Возмущенный его тупостью и чувствуя себя оскорбленным как автор, я осыпал его теми седобородыми остротами примитивного характера, за которые не подают руки даже и в самых захолустных городах.
Он блаженно улыбался и записывал…
– Надеюсь, что ты все-таки придешь на мое выступление завтра, – уже заискивающе попросил он, когда я взялся за шляпу.
В глазах его я заметил какое-то странное выражение почтительности и удивления.
– Хорошо, – проворчал я, – зайду.
Я действительно пошел. Мой приятель выступал четвертым номером. Он вышел, напудренный и эффектный. Зал замер выжидающе.
– Встречаются, – начал он, – два гражданина. Один из них спрашивает: «Говорите ли вы по-французски?» – «Нет», – отвечает другой. «Ну и великолепно, тогда дайте мне три рубля взаймы…»
В зрительном зале наступила тяжелая пауза. Кто-то порывисто крякнул и зашелестел газетой.
– А вот, – уже более робко продолжал приятель, – встречаются два человека. Один грек говорит другому греку: «А как вылетишь без аэроплана?» А другой грек говорит…
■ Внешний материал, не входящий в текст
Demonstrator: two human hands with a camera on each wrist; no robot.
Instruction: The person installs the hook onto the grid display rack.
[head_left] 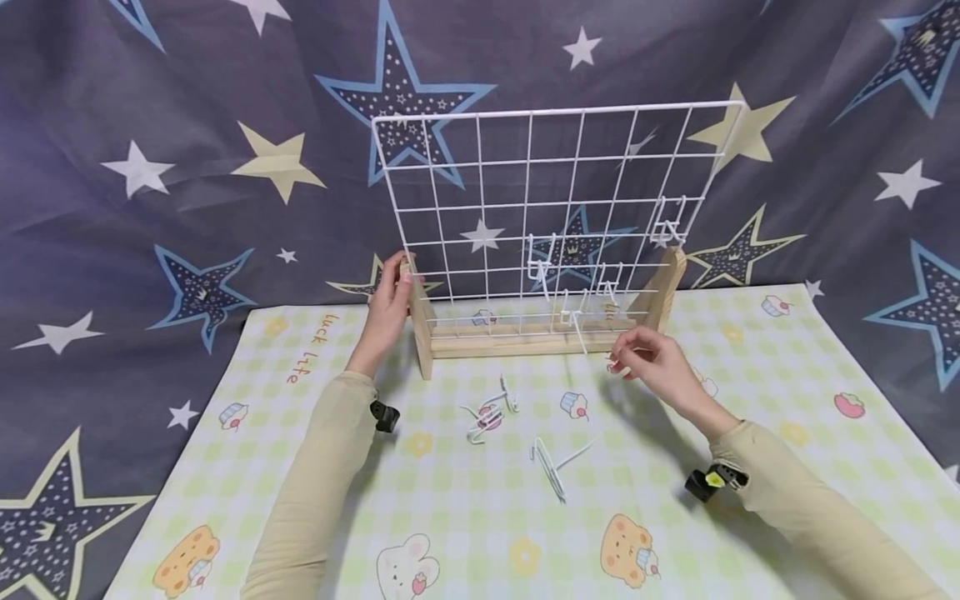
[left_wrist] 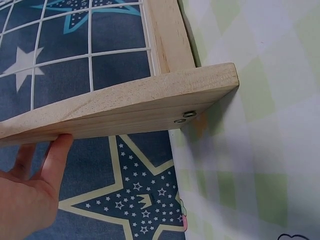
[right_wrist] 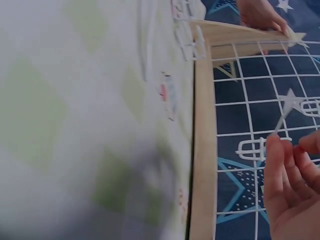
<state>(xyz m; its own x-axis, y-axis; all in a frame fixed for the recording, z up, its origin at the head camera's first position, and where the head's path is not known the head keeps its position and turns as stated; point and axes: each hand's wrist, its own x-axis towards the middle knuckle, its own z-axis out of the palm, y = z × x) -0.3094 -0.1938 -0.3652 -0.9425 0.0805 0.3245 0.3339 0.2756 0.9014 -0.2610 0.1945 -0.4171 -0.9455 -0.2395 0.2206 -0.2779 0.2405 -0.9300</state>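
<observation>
Checkered tablecloth [head_left: 465, 512] bears a wire rack [head_left: 526, 202] and loose hooks [head_left: 553, 473].

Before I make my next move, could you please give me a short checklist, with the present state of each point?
1. Left hand grips the stand's left wooden side panel: ok.
2. Wooden stand stands upright on the checked tablecloth: ok.
3. Right hand clear of the lowest hung hook: ok, the head view shows a gap.
4. All hooks hung: not ok, loose hooks lie in front of the stand.
5. Hung hooks fully seated on the white wire grid: cannot tell, too small.
</observation>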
Вторая пауза оказалась еще более тяжелой. Зрители стали конфузливо переглядываться. Я осторожно вышел. Через полчаса я встретил приятеля около вешалки. Он сердито надевал калоши. Увидев меня, он развел руками и обиженно сказал:
– Не приняли Не понимаю, что сделалось с публикой.
– Поумнела, – сочувственно вздохнул я, – ничего не поделаешь. Не тебе одному трудно.
Он растерянно посмотрел по сторонам, махнул рукой и ушел.
С этих пор я никогда не пишу для приятелей эстрадного репертуара.